New Radiation Hotspots Prompt Japan To
Extend Monitoring
Fukushima Power Plant
EMF Protection Devices
Magnetic Field Detector
25 Aug 2011
Elevated levels of radiation have been found 125 miles
from the power plant, which was destroyed by the March 11
earthquake and tsunami. That is well beyond the 18-mile
exclusion zone that has been imposed.
Officials in the city of Tokamachi, in northwest Niigata
Prefecture, detected 27,000 becquerels of radioactive cesium
per kilogramme (2.2lbs) of waste in a school compost heap.
By law, any waste containing just 8,000 becquerels per kg
must be treated as radioactive waste.
Experts and residents say the government should have
begun monitoring further afield immediately after the plant
began leaking radioactivity.
"Since the first week of the disaster, authorities have
slowly been announcing that they would start checking fish,
seaweed, vegetables for radiation," said Tom Gill, a British
professor of anthropology at Meiji Gakuin University who is
studying communities in the disaster zone.

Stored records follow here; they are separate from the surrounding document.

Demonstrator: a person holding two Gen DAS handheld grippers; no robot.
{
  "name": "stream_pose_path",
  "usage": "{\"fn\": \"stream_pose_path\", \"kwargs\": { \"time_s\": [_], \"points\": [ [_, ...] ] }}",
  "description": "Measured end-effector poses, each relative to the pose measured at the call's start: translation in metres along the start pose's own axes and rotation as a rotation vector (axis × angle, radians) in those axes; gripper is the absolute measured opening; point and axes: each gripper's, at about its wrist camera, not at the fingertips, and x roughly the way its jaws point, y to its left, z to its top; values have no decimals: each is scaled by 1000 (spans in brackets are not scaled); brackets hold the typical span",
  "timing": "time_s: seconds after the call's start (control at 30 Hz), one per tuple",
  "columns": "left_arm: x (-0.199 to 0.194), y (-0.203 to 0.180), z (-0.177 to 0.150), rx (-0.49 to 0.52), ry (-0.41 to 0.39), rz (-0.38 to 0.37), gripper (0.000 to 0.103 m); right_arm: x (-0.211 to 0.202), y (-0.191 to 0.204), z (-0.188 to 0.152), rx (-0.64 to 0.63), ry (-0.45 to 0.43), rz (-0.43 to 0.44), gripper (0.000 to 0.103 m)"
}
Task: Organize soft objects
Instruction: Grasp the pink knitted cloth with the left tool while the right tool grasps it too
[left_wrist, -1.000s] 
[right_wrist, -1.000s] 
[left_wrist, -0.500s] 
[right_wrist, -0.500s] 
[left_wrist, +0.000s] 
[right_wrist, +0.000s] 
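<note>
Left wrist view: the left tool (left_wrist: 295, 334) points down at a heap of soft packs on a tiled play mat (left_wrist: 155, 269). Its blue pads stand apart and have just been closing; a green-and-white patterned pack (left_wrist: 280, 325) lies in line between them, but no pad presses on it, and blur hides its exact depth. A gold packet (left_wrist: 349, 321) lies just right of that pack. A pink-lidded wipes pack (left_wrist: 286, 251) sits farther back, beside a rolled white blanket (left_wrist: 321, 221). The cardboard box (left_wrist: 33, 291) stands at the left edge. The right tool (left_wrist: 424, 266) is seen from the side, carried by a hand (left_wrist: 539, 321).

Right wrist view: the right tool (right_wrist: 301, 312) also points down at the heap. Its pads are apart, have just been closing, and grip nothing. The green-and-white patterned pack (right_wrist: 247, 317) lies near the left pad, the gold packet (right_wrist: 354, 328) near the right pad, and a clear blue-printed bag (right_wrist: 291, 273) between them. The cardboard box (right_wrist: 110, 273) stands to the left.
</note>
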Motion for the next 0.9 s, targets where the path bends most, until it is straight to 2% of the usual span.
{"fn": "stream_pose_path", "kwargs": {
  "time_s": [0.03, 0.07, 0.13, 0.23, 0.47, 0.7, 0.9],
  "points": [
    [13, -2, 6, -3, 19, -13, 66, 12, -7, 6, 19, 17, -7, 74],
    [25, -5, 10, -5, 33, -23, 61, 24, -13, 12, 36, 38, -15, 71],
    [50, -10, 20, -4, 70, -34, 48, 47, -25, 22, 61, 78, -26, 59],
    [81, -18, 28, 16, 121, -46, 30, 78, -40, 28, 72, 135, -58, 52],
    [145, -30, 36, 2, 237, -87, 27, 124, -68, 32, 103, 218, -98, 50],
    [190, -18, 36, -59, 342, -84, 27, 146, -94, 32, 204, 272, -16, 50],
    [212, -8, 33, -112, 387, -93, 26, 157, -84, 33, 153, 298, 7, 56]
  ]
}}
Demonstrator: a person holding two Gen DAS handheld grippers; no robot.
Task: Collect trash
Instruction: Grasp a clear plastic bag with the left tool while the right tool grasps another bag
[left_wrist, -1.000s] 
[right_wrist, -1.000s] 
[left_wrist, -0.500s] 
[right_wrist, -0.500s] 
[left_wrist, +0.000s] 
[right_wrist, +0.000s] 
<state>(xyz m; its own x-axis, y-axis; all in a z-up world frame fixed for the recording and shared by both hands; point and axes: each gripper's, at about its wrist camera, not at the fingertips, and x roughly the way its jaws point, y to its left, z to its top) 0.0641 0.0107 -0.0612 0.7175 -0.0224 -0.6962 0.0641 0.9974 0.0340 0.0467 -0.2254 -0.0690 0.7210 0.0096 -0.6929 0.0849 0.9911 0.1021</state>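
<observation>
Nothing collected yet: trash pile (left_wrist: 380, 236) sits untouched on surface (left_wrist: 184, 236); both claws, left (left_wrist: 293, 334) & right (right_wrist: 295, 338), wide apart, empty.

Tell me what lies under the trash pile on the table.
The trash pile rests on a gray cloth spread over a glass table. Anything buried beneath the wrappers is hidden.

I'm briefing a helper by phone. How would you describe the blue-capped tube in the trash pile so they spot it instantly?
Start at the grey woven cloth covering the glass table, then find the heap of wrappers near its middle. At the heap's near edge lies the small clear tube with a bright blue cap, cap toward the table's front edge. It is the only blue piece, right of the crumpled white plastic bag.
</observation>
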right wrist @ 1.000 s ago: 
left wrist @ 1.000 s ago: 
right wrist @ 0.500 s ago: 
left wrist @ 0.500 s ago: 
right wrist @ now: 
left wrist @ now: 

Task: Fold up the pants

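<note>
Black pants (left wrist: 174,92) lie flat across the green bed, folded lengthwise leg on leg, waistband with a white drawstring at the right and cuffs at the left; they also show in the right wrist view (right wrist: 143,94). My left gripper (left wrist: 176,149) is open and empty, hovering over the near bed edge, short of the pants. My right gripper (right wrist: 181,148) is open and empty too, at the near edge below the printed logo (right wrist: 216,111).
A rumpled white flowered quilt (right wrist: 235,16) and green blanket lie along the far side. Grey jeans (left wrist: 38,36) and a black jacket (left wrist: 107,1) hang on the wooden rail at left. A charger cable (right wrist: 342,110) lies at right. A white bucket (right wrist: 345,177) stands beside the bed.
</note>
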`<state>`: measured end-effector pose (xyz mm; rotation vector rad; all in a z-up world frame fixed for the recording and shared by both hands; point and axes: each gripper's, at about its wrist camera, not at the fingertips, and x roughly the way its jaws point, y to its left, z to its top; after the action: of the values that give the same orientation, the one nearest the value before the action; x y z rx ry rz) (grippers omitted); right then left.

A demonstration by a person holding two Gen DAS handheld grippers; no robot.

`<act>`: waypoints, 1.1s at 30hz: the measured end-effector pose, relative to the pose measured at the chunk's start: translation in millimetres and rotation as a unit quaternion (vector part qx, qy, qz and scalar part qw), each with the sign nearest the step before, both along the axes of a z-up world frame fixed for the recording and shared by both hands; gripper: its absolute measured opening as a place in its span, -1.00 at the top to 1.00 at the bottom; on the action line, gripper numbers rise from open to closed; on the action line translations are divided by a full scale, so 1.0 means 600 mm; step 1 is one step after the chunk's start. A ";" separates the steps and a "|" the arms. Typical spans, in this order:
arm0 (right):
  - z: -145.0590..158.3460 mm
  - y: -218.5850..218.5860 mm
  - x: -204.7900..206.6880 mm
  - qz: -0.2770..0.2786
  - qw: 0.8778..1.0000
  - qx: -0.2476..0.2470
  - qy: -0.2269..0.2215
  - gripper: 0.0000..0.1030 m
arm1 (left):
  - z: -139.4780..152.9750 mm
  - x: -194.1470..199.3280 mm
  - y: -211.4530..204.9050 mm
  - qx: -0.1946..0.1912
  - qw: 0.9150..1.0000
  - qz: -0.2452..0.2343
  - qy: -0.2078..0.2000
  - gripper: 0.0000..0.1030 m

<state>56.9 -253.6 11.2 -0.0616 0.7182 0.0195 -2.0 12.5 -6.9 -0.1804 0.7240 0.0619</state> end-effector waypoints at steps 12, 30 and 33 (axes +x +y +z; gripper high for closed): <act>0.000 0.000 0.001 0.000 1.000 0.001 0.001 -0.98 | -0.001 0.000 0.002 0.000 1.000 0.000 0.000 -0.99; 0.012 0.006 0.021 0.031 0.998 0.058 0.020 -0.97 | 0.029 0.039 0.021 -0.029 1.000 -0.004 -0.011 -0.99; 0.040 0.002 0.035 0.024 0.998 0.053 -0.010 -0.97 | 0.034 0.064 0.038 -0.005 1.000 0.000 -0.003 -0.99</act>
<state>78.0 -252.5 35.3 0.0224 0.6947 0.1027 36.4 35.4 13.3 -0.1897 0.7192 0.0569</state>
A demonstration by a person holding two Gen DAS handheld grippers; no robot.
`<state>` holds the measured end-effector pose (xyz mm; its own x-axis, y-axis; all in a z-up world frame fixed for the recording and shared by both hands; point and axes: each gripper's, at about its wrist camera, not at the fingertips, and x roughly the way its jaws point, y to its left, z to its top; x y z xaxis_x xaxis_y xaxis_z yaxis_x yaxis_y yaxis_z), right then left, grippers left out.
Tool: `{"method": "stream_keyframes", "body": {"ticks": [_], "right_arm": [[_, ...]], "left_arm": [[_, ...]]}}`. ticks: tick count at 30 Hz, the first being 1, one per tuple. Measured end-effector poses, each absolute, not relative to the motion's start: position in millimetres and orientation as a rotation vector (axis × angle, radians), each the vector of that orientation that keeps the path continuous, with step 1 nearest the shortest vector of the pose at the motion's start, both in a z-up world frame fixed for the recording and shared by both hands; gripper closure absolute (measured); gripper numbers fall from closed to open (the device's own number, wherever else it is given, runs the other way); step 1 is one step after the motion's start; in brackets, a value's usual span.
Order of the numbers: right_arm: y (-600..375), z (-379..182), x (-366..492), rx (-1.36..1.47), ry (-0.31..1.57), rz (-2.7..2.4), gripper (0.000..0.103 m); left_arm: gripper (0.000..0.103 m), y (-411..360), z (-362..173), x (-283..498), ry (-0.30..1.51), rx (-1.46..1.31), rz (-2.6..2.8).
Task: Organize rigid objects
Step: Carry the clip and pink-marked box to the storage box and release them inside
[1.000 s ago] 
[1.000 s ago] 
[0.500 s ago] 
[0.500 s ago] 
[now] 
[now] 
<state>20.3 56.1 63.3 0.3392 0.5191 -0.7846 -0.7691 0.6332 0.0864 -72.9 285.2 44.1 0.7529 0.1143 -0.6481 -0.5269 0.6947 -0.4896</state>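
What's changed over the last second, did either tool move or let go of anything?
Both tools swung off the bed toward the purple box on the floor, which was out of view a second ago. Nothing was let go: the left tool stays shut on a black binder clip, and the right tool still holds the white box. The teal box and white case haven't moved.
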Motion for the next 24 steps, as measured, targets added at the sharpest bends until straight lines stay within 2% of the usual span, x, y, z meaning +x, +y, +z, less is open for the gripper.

"And the response in each case has - quite reasonably -
to ask why it wasn't done previously," he said. "And this is
no different."
As well as being slow to broaden the monitoring, Mr Gill
says the figures being provided by the authorities are
"extremely inconsistent."
The education ministry, charged with compiling data, says
on its web site that the maximum level of radiation in
Fukushima Prefecture at present is 2.3 microsieverts per
hour, while elsewhere on the same site it is showing a
reading of 16.2 microsieverts in the hamlet of Nagadoro, on
the edge of the exclusion zone.
"Not only is that figure extremely high, but it's not
going down," said Gill. "The village authorities' official
line is that the residents will be able to go back in two
years, and that might be so in some areas, but it is almost
certainly out of the question for other areas."